The idea of a smart city is centered around data, and lots of it. Loads and loads! By densely peppering urban areas with sensors of every kind, the data collected can be fed into advanced heuristic algorithms that make near-instant decisions (infinitely faster than any given municipal bureaucrat). The more data, the better result of the algorithms.
These algorithms can control any number of processes intended to increase the efficiency of day-to-day activities in what is called the Internet-of-Things (IoT). Routing traffic, either by automated signaling or direct control of autonomous vehicles, can (theoretically) reduce congestion, prevent accidents, shorten commutes, and limit fuel consumption. Smart electrical grids are expected to greatly reduce energy waste. Other innovations include drones to aid in rapid emergency response.
But these advanced systems aren’t possible without a communication network that can handle the sheer volume of data.
The Role Of 5G
Thus far, what has held back the vision of the smart city is the inability to deliver the massive amount of simultaneous data necessary for the algorithms to quickly react to conditions and deliver control instructions. The IoT sensors, control devices, and any central computer servers hosting the algorithms must be in constant, and almost instant, communication for this process to work.

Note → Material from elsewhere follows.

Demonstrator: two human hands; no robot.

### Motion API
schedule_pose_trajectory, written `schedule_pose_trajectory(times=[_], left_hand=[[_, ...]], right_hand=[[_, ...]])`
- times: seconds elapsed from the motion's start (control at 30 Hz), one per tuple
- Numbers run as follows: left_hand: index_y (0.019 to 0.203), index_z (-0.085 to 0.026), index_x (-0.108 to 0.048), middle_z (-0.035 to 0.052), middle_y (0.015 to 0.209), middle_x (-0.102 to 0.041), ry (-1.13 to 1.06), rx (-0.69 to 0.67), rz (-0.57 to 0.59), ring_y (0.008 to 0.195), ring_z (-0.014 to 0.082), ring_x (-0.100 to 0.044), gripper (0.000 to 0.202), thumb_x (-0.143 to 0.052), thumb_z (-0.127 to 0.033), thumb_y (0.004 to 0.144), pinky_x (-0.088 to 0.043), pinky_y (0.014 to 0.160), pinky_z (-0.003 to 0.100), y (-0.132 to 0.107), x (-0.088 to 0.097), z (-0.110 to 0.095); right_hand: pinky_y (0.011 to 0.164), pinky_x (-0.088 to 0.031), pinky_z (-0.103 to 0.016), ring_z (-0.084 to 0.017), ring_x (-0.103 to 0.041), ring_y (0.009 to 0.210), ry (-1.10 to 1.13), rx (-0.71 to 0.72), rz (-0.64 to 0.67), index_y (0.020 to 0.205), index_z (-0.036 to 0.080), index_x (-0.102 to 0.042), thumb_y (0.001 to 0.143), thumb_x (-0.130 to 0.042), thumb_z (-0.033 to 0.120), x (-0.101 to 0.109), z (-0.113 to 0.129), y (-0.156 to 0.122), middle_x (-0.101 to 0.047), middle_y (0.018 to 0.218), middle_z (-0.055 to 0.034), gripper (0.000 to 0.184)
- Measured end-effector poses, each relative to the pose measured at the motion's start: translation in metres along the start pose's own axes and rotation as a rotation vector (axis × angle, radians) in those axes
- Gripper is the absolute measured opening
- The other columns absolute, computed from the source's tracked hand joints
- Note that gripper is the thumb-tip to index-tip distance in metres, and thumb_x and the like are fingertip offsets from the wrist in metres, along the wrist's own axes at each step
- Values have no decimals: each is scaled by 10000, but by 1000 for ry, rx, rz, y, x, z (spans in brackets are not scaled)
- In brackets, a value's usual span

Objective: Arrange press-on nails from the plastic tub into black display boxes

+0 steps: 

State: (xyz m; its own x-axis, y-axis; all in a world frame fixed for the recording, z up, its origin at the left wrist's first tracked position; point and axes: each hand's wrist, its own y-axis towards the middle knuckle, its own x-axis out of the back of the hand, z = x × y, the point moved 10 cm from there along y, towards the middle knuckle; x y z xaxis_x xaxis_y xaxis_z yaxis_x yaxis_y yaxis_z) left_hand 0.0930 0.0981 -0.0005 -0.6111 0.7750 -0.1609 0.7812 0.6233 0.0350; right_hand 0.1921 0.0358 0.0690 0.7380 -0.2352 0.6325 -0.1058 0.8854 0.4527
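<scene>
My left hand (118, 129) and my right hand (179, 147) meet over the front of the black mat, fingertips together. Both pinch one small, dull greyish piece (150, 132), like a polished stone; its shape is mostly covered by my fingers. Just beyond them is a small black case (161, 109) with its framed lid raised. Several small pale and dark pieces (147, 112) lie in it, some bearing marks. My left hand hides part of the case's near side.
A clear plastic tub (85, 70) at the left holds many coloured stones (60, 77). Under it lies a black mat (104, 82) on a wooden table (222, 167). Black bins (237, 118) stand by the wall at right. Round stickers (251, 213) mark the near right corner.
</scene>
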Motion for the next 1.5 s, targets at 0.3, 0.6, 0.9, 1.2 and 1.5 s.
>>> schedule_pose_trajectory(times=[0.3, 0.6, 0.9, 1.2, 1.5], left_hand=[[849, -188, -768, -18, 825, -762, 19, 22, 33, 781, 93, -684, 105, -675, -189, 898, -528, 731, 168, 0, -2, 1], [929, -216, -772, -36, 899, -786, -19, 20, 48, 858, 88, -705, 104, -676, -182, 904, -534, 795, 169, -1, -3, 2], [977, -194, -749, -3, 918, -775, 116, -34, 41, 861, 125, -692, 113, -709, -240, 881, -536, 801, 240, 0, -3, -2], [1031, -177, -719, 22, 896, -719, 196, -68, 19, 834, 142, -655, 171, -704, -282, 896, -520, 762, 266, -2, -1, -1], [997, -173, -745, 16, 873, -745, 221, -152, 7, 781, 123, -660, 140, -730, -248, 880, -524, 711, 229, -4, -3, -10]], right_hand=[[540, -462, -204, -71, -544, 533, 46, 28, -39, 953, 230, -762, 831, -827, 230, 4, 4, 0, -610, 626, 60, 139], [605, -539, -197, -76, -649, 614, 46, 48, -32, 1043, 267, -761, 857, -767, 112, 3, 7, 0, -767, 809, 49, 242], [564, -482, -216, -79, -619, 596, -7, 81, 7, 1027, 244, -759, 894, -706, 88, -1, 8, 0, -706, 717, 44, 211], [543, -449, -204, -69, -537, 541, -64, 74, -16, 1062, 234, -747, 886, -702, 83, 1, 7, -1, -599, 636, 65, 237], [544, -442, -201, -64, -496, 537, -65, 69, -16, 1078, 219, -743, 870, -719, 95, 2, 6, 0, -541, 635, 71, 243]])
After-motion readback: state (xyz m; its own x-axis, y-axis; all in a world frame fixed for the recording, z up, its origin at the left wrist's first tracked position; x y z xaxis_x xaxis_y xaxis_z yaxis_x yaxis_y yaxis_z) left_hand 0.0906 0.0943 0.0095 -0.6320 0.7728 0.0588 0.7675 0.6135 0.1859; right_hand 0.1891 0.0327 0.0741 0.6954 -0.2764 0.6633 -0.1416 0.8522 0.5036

The massive leap in data transmission rates that comes with 5G is expected to make that happen. At its fastest level of operation, 5G is a hundredfold faster than the current 4G network. To achieve these speeds, 5G must use high-frequency millimeter wave transmissions across a dense array of antennas. The antennas use beamforming processes to direct signals at 5G devices and maintain persistent connectivity.
As idyllic as the 5G smart city life may sound, though, it’s not without its drawbacks – or controversy.
Progress… with vigilance
By nature, a smart city must be essentially blanketed in 5G transmissions in order for its algorithms to do their job. Some opponents of the current rollout of 5G infrastructure have pointed out that the potential health effects of such constant exposure to the high frequency millimeter waves need further study. Others have philosophical concerns with how data is collected and used – concerns we can all relate to.
Movies like Minority Report show the dichotomy of a utopian/dystopian future full of the trade-offs that come with a technologically-enhanced lifestyle. Often, what holds back innovations is not the lack of ideas, but just the technological ability to put those ideas into action. When that technology finally becomes available, it’s up to us as a society to make sure it’s used for good.